LEWD TALES: Another crappy Cryptic Chapbook — will it match the performance of the ones sold last week? Probably. If it hits $50, then Cryptic is still the bomb.
FANTASTIC WORLDS OF ROBERT E. HOWARD: For me, this book has been steadily falling in prestige over the last few years. The copy currently on eBay is advertised as containing “the best of REHupa” from that era. Partly that’s correct, the book does have some good items in it. But there are also some unconscionable stinkers in the mix, and combined with the comic sensibilities at play in the layout and much of the art, I don’t think it holds up. A first printing is listed for $25 — I can’t see it selling at that price.
THE HOWARD REVIEW #1: McHaney struck gold with #3 and to a lesser but still impressive extent with #2. Will a copy of #1 match or exceed that haul? My guess is yes.
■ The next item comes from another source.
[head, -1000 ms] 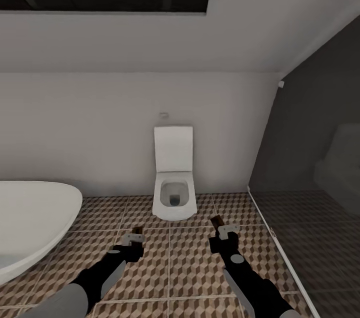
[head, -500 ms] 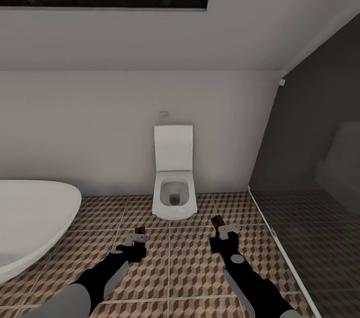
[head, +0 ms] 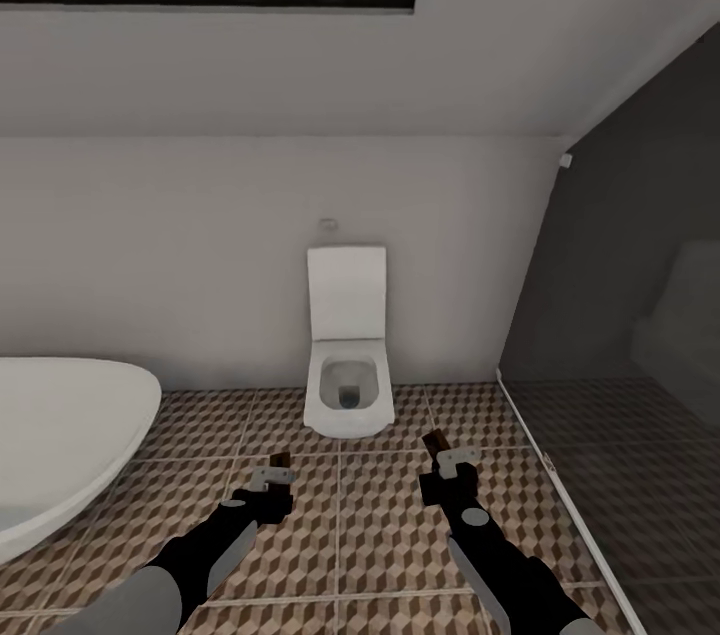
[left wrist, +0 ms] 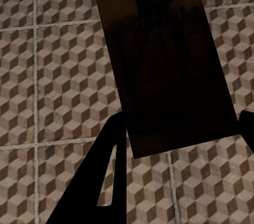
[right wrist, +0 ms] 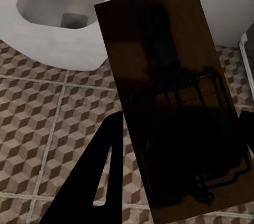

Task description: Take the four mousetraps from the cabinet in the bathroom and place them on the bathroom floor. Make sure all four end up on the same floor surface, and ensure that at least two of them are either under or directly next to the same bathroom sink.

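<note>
Each gripper, left (head: 277, 468) and right (head: 440, 450), clamps a mousetrap (left wrist: 159, 70) (right wrist: 180, 113) over the floor (head: 380, 515) lower centre; sink unseen, so turn toward it before lowering.

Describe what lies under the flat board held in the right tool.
Under the dark flat rectangular wooden mousetrap in the right tool: brown cube-patterned tiled bathroom floor and the white ceramic toilet bowl's rim. The floor directly beneath the board is covered.
</note>
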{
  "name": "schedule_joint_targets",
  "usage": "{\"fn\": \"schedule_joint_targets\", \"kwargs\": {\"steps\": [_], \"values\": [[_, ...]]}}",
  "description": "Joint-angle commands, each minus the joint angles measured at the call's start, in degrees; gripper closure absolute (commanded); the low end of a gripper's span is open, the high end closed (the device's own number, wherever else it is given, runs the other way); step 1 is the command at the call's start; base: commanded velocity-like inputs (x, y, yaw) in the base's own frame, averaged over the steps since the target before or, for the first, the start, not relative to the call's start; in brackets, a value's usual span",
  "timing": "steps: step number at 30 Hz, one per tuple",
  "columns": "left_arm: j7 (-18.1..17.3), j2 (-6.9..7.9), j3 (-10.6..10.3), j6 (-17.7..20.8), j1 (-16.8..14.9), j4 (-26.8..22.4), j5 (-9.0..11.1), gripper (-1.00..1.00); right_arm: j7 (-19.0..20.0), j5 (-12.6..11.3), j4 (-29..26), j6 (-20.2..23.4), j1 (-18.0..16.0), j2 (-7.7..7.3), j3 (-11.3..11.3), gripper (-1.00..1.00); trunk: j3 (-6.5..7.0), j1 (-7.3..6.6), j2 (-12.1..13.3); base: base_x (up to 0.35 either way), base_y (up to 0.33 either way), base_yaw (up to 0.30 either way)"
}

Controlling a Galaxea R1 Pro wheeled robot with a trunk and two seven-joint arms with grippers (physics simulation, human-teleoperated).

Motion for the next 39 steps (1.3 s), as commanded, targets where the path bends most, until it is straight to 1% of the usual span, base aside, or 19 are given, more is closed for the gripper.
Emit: {"fn": "schedule_joint_targets", "kwargs": {"steps": [1, 18, 26, 39], "values": [[0.5, 0.08, -0.5, 0.3, 0.0, -0.2, 0.5, 1.0, -0.6, -0.4, -0.1, 0.3, -0.1, -0.08, 0.4, 1.0, -0.26, 0.23, -0.5, 0.0, 0.0, 0.0], [0.5, 0.01, -0.5, 0.3, 0.0, -0.2, 0.5, 1.0, -0.5, -0.5, -0.2, 0.3, -0.1, -0.04, 0.2, 1.0, -3.31, 3.97, -7.3, 0.0, 0.0, 0.0], [0.5, 0.03, -0.5, 0.3, 0.0, -0.2, 0.5, 1.0, 1.8, -0.5, -0.2, 0.3, -0.1, -0.04, 0.1, 1.0, -4.75, 5.73, -10.5, 0.0, 0.0, 0.0], [0.5, 0.0, -0.5, 0.3, 0.0, -0.2, 0.5, 1.0, 2.0, -0.5, -0.2, 0.3, -0.1, 0.0, 0.1, 1.0, -7.08, 8.58, -15.7, 0.0, 0.0, 0.0]]}}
The sharks are circling, and there is still blood in the water from the last few McManiac auctions. This one should be fun to watch at the close, and the next time I’m in Austin Dennis is buying the drinks for sure.
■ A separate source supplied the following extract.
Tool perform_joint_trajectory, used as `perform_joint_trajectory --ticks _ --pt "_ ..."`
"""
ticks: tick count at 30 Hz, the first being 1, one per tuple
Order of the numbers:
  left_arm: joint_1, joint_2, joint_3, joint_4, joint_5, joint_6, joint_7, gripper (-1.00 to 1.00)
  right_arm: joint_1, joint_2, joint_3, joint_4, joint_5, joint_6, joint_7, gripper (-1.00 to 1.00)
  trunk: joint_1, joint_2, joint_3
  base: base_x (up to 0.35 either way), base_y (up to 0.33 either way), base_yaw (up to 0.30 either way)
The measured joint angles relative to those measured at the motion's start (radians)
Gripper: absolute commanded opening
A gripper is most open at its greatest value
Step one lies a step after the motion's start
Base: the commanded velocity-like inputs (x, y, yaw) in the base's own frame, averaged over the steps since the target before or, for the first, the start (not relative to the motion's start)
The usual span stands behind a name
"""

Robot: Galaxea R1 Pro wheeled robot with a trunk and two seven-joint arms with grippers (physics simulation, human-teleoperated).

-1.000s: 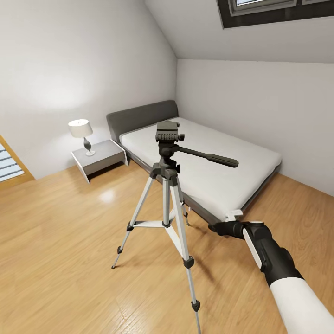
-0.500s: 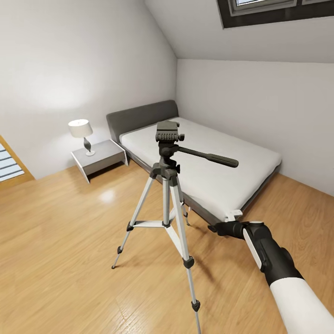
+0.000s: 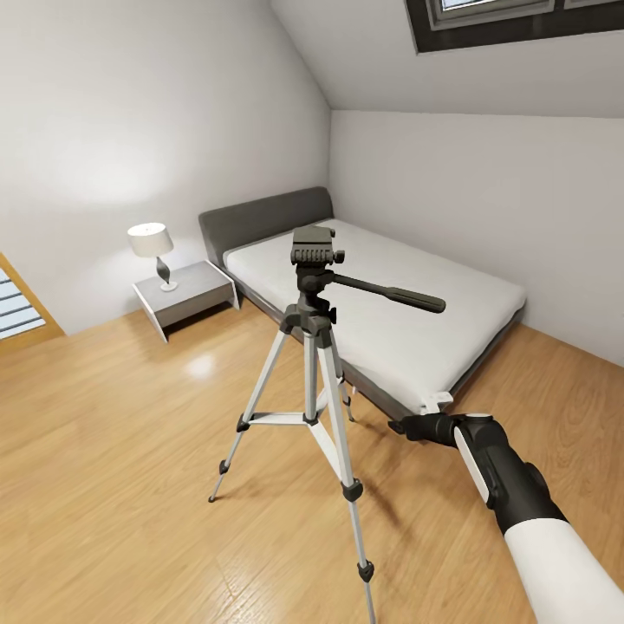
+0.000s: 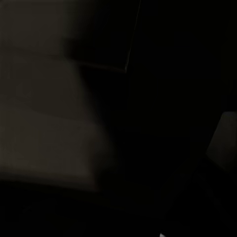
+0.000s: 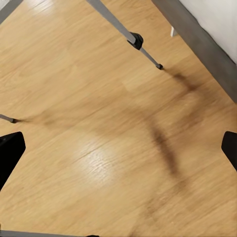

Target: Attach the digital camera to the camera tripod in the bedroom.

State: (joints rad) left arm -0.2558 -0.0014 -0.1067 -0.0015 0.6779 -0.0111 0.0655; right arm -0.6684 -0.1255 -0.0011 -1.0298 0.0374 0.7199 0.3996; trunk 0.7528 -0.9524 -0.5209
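Observation:
The camera tripod (image 3: pixel 313 347) stands on the light wood floor in the middle of the bedroom, silver legs spread. Its black head (image 3: pixel 313 247) is bare on top and the long black handle (image 3: pixel 390 296) points right toward the bed. The digital camera is out of view. My right gripper (image 3: pixel 406 426) hangs low to the right of the tripod, near the bed's corner. In the right wrist view the gripper (image 5: pixel 119 150) is open, its fingertips (image 5: pixel 10 154) far apart over bare floor, with one tripod leg (image 5: pixel 123 30) ahead. The left wrist view is almost black.
The grey low bed (image 3: pixel 390 312) with white mattress runs along the right wall behind the tripod; its frame (image 5: pixel 197 44) lies close to my right gripper. A grey nightstand (image 3: pixel 186 296) with a white lamp (image 3: pixel 152 243) sits at the left. A dark-framed skylight (image 3: pixel 503 24) is overhead.

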Motion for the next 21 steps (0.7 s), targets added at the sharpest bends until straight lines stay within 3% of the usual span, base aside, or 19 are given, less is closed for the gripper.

CROSS PLAINS UNIVERSE: There was a short burst of interest and activity swirling around this book last November after its debut at the World Fantasy Con. Many people who hadn’t attended the con wanted a copy, some who had purchased supporting memberships hadn’t received their complimentary copy, and books were in play with different signatures attached to them. The one on eBay now sports three sigs and is listed at $9.99. I think it has to go to someone at that minimum, but who, and at what final cost, is anyone’s guess. I’ll go out on a limb and say that it’ll net $30+.
REHupa #183: Another fairly recent issue. Years ago copies would generally go for $20. Lately this has changed dramatically, and I think permanently, and you usually see them hitting $50 and often $100 and more. $200 and up is not out of the question for these as a bit more time passes, especially if interest in REH is peaked by new Hollywood fare, bringing in new waves of fresh collectors looking to establish a beachhead in Howardia. I’ll predict this one to go for $50, but wouldn’t be surprised (or feel the buyer had been cheated) if it goes for twice that.
Proof to THE BLOODY CROWN OF CONAN: This item is interesting, in that galleys and proofs sometimes fetch high prices, depending on author and title. I know that at Howard Days a few years back I convinced the Del Rey guys to donate a few to the silent auction, and they sold for pretty major money, $100 and up. Of course that was before at least one of the books had been released yet, so the buyer was getting a bonafide preview of an unreleased volume. I don’t see eBay being an environment conducive to this going for a lot of money, at least without a signature on it or an artist’s doodle.
SWORD WOMAN: first printing of this paperback, one that usually fetches at least a few bucks more than the ocean of other REH paperbacks washing up on eBay’s colorful shores. $3.00 as an opener isn’t a deal breaker, especially if it’s in pretty good condition. Heck, I might drop a bid on it myself.
ROB ADDS: Part of the reason, I’m sure, that the Cryptics continue to sell well is the fact that they contain REH fiction that is not available anywhere else. Sure, the Bran Mak Morn play from Bran Mak Morn: A Play & Others was included in the Wandering Star/Del Rey collection, but not “The Black Moon,” a Steve Harrison story; that Cryptic book is still the only place to find it. And the same is true with the others, each one contains something that can’t be found any place else. The only Cryptic book that is entirely superfluous is Lewd Tales, thanks to the Collected Letters of REH Vol. 1, which includes all three of the items from that old chapbook.